• [WHAT TO DO]:
Print the listing below exactly.

• [GIVEN DATA]:
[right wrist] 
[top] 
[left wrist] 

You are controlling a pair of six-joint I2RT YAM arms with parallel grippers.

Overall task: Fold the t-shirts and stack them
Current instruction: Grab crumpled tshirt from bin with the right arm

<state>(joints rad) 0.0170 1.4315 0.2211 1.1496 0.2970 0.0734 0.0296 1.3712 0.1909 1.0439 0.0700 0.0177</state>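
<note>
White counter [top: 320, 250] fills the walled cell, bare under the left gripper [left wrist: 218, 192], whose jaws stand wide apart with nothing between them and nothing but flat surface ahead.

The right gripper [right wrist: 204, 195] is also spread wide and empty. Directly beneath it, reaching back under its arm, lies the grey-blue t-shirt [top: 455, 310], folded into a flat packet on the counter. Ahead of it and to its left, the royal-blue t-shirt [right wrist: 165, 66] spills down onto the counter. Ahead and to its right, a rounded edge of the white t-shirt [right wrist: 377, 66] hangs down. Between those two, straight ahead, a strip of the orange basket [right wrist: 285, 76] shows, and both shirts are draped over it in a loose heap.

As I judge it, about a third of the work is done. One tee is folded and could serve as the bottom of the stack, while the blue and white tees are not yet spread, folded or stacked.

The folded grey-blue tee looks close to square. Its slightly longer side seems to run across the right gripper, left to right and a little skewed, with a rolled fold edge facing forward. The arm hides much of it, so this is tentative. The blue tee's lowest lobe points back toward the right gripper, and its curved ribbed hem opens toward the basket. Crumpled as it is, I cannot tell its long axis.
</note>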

• [RESULT OF THE TASK]:
[right wrist] 
[top] 
[left wrist] 

You are controlling a pair of six-joint I2RT YAM arms with parallel grippers.

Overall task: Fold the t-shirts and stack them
Current instruction: Grab crumpled tshirt from bin with the right arm

<state>(joints rad) 0.0170 1.4315 0.2211 1.1496 0.2970 0.0734 0.0296 1.3712 0.1909 1.0439 0.0700 0.0177</state>
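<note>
White counter [top: 320, 250] fills the walled cell, bare under the left gripper [left wrist: 218, 192], whose jaws stand wide apart with nothing between them and nothing but flat surface ahead.

The right gripper [right wrist: 204, 195] is also spread wide and empty. Directly beneath it, reaching back under its arm, lies the grey-blue t-shirt [top: 455, 310], folded into a flat packet on the counter. Ahead of it and to its left, the royal-blue t-shirt [right wrist: 165, 66] spills down onto the counter. Ahead and to its right, a rounded edge of the white t-shirt [right wrist: 377, 66] hangs down. Between those two, straight ahead, a strip of the orange basket [right wrist: 285, 76] shows, and both shirts are draped over it in a loose heap.

As I judge it, about a third of the work is done. One tee is folded and could serve as the bottom of the stack, while the blue and white tees are not yet spread, folded or stacked.

The folded grey-blue tee looks close to square. Its slightly longer side seems to run across the right gripper, left to right and a little skewed, with a rolled fold edge facing forward. The arm hides much of it, so this is tentative. The blue tee's lowest lobe points back toward the right gripper, and its curved ribbed hem opens toward the basket. Crumpled as it is, I cannot tell its long axis.
</note>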

That's the full output for the exercise.